* Problem description *
Each line below from the one containing "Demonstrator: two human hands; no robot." through the one containing "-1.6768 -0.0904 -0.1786" should be output exactly as it stands, and no other line should appear.

[Recorded data]
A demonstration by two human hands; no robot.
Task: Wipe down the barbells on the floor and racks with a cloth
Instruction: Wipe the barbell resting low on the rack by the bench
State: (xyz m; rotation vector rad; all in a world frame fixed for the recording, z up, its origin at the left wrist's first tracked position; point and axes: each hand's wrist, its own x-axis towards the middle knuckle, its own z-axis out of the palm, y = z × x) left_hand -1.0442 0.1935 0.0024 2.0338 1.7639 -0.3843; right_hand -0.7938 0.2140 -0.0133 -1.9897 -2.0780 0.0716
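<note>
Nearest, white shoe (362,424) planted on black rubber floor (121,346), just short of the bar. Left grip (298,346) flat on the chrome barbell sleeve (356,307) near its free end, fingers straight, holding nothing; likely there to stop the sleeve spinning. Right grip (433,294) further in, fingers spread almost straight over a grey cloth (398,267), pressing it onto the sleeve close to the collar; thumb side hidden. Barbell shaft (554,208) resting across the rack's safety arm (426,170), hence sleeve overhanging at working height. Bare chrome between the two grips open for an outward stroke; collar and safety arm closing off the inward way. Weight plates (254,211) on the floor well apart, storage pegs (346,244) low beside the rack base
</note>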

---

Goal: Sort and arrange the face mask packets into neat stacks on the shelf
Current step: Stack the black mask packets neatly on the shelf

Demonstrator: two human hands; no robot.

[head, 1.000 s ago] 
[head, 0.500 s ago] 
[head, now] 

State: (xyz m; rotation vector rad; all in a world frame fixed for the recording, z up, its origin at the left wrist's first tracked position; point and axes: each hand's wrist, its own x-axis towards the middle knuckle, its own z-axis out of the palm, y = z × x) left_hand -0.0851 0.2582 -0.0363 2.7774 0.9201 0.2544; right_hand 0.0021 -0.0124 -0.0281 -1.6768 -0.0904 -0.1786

* Reply to the task *
Demonstrator: two human hands; no robot.

[head, 1.000 s ago] 
[head, 0.500 s ago] 
[head, now] 

State: (xyz m; rotation vector rad; all in a world frame fixed for the recording, z up, its origin at the left wrist's first tracked position; point and axes: each hand's wrist, its own x-axis towards the middle knuckle, its own z-axis out of the palm, y = z × x) left_hand -0.0851 0.2582 -0.0363 2.7774 0.9201 0.2544; right_hand 0.0021 -0.0124 -0.0281 -1.6768 -0.0904 -0.1786

The answer is finished.